Companies across Europe are “waking up to the risks” associated with cybersecurity, CONTEXT said as its first-half numbers showed a double-digit surge in cyber spending in the region.
Cybersecurity revenue through European IT distribution rose 13% year on year, the analyst claimed.
It chalked this up to a combination of surging demand for protection, regulatory pressure and major market consolidation.
The UK was a notable exception, however, as cyber revenues here declined 11% amid a tough comparison with H1 of 2024 (when the market enjoyed “exceptional growth”).
As IT Channel Oxygen’s round-up of the first-half’s 14 most significant incidents shows, cyber-attacks have stepped up a notch in 2025.
“Cybersecurity is no longer a niche IT investment, it’s a core part of business resilience,” stated Joe Turner, Global Director of Research at CONTEXT.
“From compliance to AI-driven fraud, companies across Europe are waking up to the risks and prioritising spend accordingly. The result is strong, broad-based market growth.”
Network security enjoyed the strongest growth, up 21% year-on-year, while cloud security, endpoint protection and infrastructure security all posted solid gains, CONTEXT claimed.
CyberArk’s $25bn acquisition by Palo Alto Networks signals a “new era of consolidation” for cybersecurity, the analyst said.

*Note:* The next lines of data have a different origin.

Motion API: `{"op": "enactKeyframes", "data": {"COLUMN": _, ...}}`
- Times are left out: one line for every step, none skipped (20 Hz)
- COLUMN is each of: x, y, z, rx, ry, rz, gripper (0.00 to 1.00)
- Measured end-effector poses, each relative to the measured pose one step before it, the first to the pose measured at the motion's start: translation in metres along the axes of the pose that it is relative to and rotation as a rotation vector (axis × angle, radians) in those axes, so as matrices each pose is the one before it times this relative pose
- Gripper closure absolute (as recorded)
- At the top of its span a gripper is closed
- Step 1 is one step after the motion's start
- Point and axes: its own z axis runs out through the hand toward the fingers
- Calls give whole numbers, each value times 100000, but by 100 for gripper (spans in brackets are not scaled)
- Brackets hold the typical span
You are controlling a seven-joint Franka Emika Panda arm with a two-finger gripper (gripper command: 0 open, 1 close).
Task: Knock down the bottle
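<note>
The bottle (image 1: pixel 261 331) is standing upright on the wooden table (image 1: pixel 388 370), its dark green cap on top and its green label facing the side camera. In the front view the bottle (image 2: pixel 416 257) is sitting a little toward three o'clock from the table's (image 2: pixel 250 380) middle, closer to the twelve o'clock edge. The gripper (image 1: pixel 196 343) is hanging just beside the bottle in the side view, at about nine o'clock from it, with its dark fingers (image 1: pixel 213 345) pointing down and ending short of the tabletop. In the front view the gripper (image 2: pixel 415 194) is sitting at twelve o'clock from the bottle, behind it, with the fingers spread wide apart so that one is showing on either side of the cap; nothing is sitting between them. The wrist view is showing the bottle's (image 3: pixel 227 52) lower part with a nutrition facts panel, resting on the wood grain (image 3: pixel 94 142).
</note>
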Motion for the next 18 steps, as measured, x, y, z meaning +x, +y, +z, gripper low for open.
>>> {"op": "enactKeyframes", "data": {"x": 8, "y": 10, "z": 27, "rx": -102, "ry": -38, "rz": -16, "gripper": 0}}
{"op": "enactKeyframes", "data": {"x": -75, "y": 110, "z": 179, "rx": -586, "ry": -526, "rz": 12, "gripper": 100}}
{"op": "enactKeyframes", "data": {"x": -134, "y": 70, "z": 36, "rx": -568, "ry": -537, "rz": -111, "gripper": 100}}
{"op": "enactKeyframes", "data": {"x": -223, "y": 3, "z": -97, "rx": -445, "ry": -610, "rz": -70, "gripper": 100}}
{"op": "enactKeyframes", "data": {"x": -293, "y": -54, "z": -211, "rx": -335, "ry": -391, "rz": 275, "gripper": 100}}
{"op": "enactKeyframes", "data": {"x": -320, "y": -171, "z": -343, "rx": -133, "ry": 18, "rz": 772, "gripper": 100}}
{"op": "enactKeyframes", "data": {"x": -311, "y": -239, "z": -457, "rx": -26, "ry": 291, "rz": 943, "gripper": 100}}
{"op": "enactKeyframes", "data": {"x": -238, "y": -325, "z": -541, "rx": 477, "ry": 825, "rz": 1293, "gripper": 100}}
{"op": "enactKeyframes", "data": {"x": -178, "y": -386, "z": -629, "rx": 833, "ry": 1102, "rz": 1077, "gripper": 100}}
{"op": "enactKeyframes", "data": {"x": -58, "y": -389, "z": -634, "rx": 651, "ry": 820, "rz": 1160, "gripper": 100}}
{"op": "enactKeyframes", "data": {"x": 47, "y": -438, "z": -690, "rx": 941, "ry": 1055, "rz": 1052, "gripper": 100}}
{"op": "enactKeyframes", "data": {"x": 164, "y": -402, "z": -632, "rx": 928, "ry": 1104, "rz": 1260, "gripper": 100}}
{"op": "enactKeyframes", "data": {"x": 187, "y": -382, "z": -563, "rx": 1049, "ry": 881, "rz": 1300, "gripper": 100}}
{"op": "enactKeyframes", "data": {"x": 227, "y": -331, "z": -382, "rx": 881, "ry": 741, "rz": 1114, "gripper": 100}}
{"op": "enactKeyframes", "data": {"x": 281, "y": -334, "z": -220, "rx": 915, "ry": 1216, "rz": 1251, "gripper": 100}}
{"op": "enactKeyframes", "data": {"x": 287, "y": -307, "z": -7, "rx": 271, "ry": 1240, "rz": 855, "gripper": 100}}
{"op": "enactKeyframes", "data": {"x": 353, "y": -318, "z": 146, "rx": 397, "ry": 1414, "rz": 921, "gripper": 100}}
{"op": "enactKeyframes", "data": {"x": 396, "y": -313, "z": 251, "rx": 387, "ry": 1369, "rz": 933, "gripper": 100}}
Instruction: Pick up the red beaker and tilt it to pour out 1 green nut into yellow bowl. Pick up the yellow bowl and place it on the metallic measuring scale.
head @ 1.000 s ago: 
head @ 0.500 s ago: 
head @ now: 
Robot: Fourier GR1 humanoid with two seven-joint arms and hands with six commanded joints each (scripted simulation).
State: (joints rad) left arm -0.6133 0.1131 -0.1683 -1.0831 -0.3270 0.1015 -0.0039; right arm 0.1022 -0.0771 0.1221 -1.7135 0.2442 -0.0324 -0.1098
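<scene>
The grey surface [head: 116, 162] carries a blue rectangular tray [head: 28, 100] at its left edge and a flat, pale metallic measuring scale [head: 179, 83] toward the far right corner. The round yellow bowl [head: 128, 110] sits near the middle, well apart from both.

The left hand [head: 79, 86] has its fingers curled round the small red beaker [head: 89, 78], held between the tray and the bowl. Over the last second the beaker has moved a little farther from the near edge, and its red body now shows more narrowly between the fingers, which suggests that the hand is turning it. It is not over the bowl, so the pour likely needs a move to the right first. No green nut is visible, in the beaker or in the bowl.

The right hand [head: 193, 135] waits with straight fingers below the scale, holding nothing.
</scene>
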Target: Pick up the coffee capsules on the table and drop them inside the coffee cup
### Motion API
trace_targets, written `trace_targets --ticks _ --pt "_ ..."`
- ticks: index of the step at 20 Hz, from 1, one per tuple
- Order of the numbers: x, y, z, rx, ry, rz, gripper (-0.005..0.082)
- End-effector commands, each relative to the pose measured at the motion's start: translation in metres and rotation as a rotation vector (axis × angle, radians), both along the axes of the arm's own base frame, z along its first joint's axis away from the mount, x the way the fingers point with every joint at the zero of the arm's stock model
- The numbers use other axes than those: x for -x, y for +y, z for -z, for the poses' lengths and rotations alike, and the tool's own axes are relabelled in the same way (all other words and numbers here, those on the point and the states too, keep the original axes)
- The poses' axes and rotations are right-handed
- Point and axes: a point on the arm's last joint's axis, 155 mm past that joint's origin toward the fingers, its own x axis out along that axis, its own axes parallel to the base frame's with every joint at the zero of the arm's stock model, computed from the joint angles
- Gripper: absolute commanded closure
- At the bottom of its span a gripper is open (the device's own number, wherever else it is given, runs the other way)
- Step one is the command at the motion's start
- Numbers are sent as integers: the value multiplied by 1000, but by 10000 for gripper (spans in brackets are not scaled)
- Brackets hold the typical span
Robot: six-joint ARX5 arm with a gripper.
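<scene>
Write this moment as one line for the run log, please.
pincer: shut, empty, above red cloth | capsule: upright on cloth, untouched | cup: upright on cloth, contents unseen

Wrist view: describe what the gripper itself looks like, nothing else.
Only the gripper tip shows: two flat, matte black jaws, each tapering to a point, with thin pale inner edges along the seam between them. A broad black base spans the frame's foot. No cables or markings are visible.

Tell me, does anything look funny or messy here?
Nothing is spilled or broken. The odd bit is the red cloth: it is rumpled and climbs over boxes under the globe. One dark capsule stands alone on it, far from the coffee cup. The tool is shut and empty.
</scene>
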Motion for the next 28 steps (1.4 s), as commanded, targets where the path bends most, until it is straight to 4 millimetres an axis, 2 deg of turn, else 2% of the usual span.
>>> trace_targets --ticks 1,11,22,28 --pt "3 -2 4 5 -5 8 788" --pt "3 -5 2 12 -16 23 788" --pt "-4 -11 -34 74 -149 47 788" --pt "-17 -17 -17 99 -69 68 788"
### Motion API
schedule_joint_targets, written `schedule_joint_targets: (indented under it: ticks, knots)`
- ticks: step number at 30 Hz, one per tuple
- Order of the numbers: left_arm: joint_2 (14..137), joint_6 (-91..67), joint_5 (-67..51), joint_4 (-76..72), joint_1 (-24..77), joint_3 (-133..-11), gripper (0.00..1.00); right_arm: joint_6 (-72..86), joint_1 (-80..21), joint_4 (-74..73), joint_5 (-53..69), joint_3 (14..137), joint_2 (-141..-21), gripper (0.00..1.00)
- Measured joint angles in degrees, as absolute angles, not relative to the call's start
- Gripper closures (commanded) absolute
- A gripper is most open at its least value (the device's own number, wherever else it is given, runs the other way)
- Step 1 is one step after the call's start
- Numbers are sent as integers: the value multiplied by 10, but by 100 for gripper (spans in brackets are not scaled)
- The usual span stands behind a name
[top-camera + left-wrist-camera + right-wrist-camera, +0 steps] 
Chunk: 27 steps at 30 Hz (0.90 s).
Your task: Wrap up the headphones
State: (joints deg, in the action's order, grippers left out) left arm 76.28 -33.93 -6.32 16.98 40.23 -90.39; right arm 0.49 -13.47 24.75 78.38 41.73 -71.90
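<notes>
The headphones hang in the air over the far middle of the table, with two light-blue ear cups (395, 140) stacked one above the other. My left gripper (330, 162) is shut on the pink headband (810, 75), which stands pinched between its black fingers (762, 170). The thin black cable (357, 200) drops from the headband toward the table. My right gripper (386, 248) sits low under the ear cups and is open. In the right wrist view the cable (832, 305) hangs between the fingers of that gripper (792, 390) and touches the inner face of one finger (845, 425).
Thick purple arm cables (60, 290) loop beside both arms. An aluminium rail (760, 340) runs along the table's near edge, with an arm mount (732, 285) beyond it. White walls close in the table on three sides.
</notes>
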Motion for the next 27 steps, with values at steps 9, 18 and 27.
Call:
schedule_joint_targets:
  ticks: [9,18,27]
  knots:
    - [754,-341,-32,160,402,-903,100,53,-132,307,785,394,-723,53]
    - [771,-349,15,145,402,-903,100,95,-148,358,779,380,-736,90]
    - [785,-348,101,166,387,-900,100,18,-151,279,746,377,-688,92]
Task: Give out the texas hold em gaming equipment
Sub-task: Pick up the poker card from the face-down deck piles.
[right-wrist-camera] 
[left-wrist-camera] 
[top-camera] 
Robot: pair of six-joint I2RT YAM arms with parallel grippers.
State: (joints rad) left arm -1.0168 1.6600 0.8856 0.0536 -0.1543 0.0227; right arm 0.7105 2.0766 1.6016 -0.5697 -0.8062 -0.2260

Record levels of fraud linked to the misuse of generative AI – including deepfakes, hyper-realistic phishing, and automated attacks – are raising the bar for defence, and the cost of inaction, it added.
“We’re at a tipping point,” Turner said.
“While AI supercharges productivity, it’s also arming threat actors with tools that are harder to detect, faster to deploy, and increasingly convincing. That’s fuelling security investment across all layers, from endpoint to cloud.”